Retype the whole listing verbatim and keep the pictures out of it.

Dataset section:
————————

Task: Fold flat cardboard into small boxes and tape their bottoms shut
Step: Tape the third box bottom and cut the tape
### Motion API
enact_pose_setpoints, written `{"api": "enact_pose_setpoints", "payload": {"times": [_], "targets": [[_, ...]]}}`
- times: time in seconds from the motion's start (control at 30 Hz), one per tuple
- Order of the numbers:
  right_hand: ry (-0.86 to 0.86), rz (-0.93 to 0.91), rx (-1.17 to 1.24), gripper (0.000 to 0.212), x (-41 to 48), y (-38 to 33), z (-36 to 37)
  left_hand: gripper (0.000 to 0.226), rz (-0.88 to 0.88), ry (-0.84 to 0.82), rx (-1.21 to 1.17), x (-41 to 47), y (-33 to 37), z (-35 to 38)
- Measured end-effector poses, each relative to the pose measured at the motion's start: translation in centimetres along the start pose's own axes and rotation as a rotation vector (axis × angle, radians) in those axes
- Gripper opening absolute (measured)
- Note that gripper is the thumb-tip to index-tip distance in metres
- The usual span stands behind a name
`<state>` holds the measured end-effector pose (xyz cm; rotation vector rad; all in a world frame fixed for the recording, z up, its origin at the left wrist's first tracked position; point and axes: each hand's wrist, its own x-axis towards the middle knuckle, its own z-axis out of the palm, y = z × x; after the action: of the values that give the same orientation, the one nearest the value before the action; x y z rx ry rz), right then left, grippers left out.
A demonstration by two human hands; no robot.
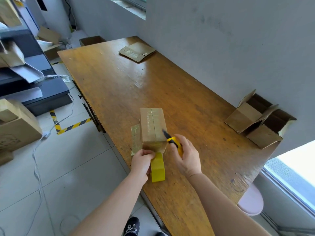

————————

Response below:
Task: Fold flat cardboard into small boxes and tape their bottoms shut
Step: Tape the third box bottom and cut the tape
### Motion API
enact_pose_setpoints, written `{"api": "enact_pose_setpoints", "payload": {"times": [_], "targets": [[_, ...]]}}`
- times: time in seconds from the motion's start (control at 30 Hz), one per tuple
- Order of the numbers:
  right_hand: ry (-0.86 to 0.86), rz (-0.93 to 0.91), rx (-1.17 to 1.24), gripper (0.000 to 0.212), x (-41 to 48), y (-38 to 33), z (-36 to 37)
  left_hand: gripper (0.000 to 0.226), rz (-0.88 to 0.88), ry (-0.84 to 0.82), rx (-1.21 to 1.17), x (-41 to 47), y (-33 to 37), z (-35 to 38)
- Measured end-effector poses, each relative to the pose measured at the motion's start: translation in centimetres along the start pose's own axes and rotation as a rotation vector (axis × angle, radians) in those axes
- Gripper opening absolute (measured)
- Note that gripper is the thumb-tip to index-tip distance in metres
- The usual span stands behind a name
`<state>` holds the measured end-effector pose (xyz cm; rotation vector rad; all in a world frame fixed for the recording, z up, its origin at the left wrist's first tracked position; point and axes: each hand's wrist, its own x-axis towards the middle knuckle, its own z-axis out of the palm, y = z × x; after the action: of the values that give the same orientation, the one nearest the value before the action; x y z rx ry rz), right then left, grippers left out.
A demonstration by two human hands; no robot.

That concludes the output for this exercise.